De um luto a outro

Como a vida e a morte são uma espécie de irmãs siamesas, indissociavelmente ligadas, a gente acaba passando de um luto a outro no correr da existência. A distância entre os lutos, entretanto, acaba nos concedendo tempo para refazer a dor que assedia o espírito a cada perda.

Nesses últimos dias foram muitas as perdas que se abateram sobre os brasileiros. A tragédia com o voo que levava a delegação da Chapecoense foi o choque maior. Jovens ídolos no ponto mais alto das suas carreiras viram os seus sonhos de glória ser interrompidas de uma forma bem brutal.

Trata-se de uma tragédia da qual talvez nunca se saiba a extensão. A maior parte das atenções tem se concentrado na instituição Chapecoense. Mas em torno disso existem dezenas de pessoas diretamente ligadas às vítimas do acidente. Pessoas que jamais poderão se recuperar do trauma.

E o pior, segundo consta nas apurações feitas até aqui, uma tragédia que poderia ter sido evitada se os vários responsáveis pelo voo tivessem tomado atitudes diferentes daquelas que tomaram. Bastava ter havido bom senso e compreensão do risco aos quais os passageiros seriam submetidos.

Como já ficou provado que o acidente só aconteceu por falha (ou uma sequência delas) humana, continua-se com a certeza de que um avião ainda é o meio de transporte mais seguro já inventado pelo engenho dos homens. Um avião é seguro, as ações dos homens nem tão seguras assim.

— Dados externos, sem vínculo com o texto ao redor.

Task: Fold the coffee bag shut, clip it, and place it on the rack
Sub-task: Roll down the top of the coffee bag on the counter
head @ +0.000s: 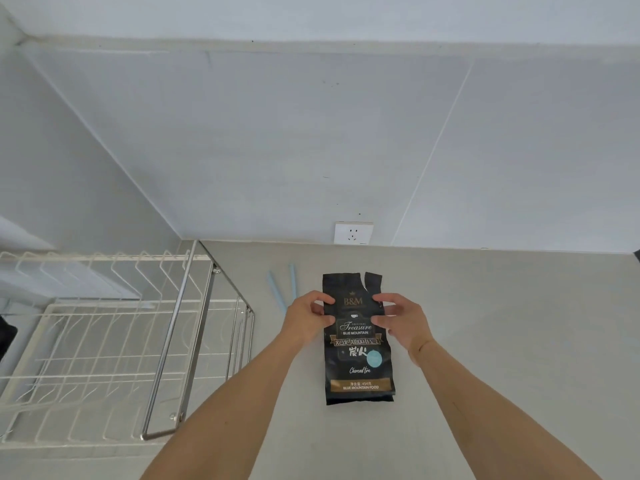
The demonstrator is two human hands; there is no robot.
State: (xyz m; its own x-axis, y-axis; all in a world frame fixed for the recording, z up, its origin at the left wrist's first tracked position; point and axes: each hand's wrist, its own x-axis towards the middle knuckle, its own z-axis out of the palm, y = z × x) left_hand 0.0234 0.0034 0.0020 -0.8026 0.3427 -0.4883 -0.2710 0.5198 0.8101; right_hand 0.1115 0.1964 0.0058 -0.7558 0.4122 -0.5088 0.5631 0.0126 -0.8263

Eu sou passageiro de aviões desde a infância. Já voei em todo tipo de aeronave. Desde aqueles velhos DC-3, do tempo da Segunda Guerra Mundial, passando por monomotores, até aos Boeings e Airbus de última geração. Sempre me senti como se estivesse numa poltrona da minha casa.

No próximo voo certamente já não vou me sentir tão seguro assim. Mas não por causa da máquina. E sim por causa dos sujeitos que estarão no comando. Questões vão me assaltar. Que tipo de indivíduo é aquele que me saúda a partir da cabine de comando? Qual a sua real condição psicológica?

Perguntas vão me assaltar, mas vou continuar os meus voos, sempre que preciso for. Agora voarei com alguma apreensão, é certo. Apreensivo e lembrando o paradoxo da lucidez e do desatino que determina a todos um destino tão certo que a ninguém é dado algum poder de mudar-lhe a sorte.

Pois bem. Mas o que eu queria mesmo dizer hoje, aquilo que está anunciado no título deste texto, é a passagem dos vivos de um luto a outro. Ainda choramos a dor dos jogadores da Chapecoense e já perdemos outro craque. Esse da cultura brasileira. O poeta Ferreira Gullar: requiem in pace!